- **What to do**
Go through the data from its first line and retype each line, stopping once the line containing "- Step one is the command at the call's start" has been retyped.

----------------

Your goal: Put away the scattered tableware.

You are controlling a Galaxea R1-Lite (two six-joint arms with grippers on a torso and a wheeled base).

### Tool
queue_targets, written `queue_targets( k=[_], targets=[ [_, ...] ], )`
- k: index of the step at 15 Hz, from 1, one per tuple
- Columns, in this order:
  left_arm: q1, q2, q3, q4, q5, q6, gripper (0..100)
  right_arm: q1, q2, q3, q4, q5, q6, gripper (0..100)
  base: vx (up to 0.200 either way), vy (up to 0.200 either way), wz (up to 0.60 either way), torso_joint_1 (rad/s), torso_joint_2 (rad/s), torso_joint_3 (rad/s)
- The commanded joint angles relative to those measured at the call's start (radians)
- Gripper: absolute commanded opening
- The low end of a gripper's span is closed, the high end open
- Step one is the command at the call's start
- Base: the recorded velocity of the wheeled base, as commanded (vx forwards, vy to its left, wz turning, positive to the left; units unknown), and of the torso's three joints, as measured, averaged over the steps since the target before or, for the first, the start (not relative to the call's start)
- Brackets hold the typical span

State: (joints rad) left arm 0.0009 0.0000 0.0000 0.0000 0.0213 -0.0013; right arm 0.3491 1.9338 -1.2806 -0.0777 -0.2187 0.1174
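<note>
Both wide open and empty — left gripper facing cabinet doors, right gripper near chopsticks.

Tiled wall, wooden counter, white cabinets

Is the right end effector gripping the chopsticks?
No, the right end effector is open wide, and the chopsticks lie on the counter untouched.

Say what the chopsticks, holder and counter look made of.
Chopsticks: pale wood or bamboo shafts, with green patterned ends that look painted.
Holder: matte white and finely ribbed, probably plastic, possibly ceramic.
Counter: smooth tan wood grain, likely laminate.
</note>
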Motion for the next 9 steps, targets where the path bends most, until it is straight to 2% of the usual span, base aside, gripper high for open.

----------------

- **Solution for this exercise**
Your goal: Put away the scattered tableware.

You are controlling a Galaxea R1-Lite (two six-joint arms with grippers on a torso and a wheeled base).

### Tool
queue_targets, written `queue_targets( k=[_], targets=[ [_, ...] ], )`
- k: index of the step at 15 Hz, from 1, one per tuple
- Columns, in this order:
  left_arm: q1, q2, q3, q4, q5, q6, gripper (0..100)
  right_arm: q1, q2, q3, q4, q5, q6, gripper (0..100)
  base: vx (up to 0.200 either way), vy (up to 0.200 either way), wz (up to 0.60 either way), torso_joint_1 (rad/s), torso_joint_2 (rad/s), torso_joint_3 (rad/s)
- The commanded joint angles relative to those measured at the call's start (radians)
- Gripper: absolute commanded opening
- The low end of a gripper's span is closed, the high end open
- Step one is the command at the call's start

That's the answer, with nothing more to add.